Addressing this gap, our study introduces the Sea Level Rise Cultural Heritage Impact Assessment Model (SLR-CHIA Model). This model is designed for a comprehensive evaluation of the impact of SLR on various types of cultural heritage in China’s coastal regions. Utilizing the Global Tide and Surge Reanalysis (GTSR) [32], alongside population and economic data from 2008 to 2020, and extensive cultural heritage records, this study uncovers the varied impacts of a 1 in 100-year SLR event on different types of cultural heritage, and provides a robust framework for crafting targeted heritage risk management strategies.

Comprehensive SLR impact assessment: beyond direct inundation

Cultural heritage encompasses both tangible heritage with historical, artistic, ethnic, and social significance (such as buildings, relics, and settlements) and intangible cultural heritage (ICH), including festivals, folk customs, traditional crafts, etc. Considering UNESCO's classification of cultural heritage, and acknowledging the distinct managing authorities and data accessibility in China, this study categorizes cultural heritage into three types: ICH, relics (including historic buildings, archaeological sites, grottoes etc.), and traditional villages. This categorization aids in observing the differential SLR’s impacts on intangible, tangible, and settlement’s cultural practices.
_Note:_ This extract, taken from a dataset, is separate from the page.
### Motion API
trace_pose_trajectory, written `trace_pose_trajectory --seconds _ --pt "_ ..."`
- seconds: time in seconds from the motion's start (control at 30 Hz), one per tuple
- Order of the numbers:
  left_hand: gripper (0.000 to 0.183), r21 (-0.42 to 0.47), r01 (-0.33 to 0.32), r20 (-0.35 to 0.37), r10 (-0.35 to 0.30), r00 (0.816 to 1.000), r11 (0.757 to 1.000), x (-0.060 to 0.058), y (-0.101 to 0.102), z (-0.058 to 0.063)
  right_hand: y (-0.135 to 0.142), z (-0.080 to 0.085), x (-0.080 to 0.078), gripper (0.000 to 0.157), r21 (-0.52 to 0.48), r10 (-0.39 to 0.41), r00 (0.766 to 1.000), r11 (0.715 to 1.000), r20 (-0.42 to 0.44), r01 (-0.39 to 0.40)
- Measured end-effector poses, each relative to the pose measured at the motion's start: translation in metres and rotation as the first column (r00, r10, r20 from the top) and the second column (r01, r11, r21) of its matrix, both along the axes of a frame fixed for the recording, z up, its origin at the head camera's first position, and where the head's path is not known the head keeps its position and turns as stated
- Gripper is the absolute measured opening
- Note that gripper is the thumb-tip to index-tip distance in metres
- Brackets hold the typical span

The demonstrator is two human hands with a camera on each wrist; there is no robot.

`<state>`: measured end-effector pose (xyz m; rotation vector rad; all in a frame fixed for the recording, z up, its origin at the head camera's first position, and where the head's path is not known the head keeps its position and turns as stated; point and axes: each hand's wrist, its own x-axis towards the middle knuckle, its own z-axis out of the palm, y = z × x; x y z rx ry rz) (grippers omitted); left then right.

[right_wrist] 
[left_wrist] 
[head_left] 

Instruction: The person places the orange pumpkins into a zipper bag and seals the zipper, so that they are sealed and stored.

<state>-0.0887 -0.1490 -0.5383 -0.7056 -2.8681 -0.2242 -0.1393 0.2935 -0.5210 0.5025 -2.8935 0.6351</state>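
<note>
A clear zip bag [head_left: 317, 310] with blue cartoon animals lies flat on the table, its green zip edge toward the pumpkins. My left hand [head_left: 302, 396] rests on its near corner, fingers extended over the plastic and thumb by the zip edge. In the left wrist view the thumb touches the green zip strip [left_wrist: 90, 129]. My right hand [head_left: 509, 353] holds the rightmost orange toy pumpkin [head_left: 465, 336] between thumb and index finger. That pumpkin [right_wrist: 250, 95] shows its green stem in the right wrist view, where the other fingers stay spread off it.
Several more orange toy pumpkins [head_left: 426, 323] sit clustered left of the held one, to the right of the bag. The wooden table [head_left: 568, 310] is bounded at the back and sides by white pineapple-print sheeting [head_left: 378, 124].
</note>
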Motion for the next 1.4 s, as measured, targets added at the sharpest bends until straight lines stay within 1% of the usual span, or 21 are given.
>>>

The impact of SLR on different types of heritage is not solely manifested in direct inundation; In fact, socioeconomic impacts induced by SLR can begin to indirectly affect the prioritization and execution of cultural heritage protection even before any actual inundation occurs [4, 8, 13].

According to human–environment relationship theory, cultural heritage is interlinked with socio-economic, demographic, and environmental factors, forming a complex adaptive system [31, 33, 34]. This study interprets these interconnected relationships within a framework that encompasses cultural, population, economic, industrial, and ecological subsystems [35, 36] (Fig. 1), recognizing that environmental resources, population dynamics, and economic stability are essential for the robust protection and sustainable development of cultural heritage [28, 37,38,39,40]. These elements, highly sensitive to fluctuations caused by sea level rise, pose significant risks to the authenticity and continuity of cultural heritage, potentially triggering irreversible cultural transformations [13, 20].

Fig. 1
figure 1

Mechanism Diagram of SLR Impact on Coastal Cultural Heritage

The economic impact of SLR on coastal regions has a direct bearing on cultural heritage protection. In coastal provinces such as Guangdong, Zhejiang, and Liaoning, a primary challenge is balancing the substantial costs of maintaining relics with the looming economic threats posed by SLR [41]. Furthermore, the tertiary sector, encompassing tourism, service, cultural entertainment, and creative industries, plays a vital role in sustaining and revitalizing ICH and historical villages [42,43,44,45]. The economic shifts caused by SLR pose a threat to the preservation of these cultural heritages.

The population displacement triggered by SLR poses significant challenges to a range of cultural practices, impacting protective, hereditary, and practical work. Such demographic shifts can destabilize settlements [42, 45, 46], leading to the erosion of local beliefs and diminished engagement with cultural sites such as temples, shrines, and ancestral halls [47, 48]. Furthermore, the authenticity of ICH are at risk when communities sustaining these practices face relocation or demographic changes [49]. SLR could force coastal communities to relocate inland, resulting in village migration and potential significant transformations in living cultural traditions [1, 50].

Land inundation due to SLR brings significant challenges to the human–land relationship, especially in areas prone to storm surges and environments with high humidity and salinity [4, 12, 51]. This challenge is particularly acute in traditional settlements, where the essence of community life is intertwined with the surrounding natural environment. These settlements thrive on a dynamic equilibrium between their geographical context, occupational activities, and daily life, all of which are deeply embedded in agricultural traditions [52]. Furthermore, certain types of ICH, like craftsmanship and production skills, are closely tied to local ecological resources such as water sources, arable land, and forests [53]. The threat of SLR risks disrupting these agriculturally based cultural practices and the transmission of ICH, thereby undermining the sustainability and cultural identity of traditional villages.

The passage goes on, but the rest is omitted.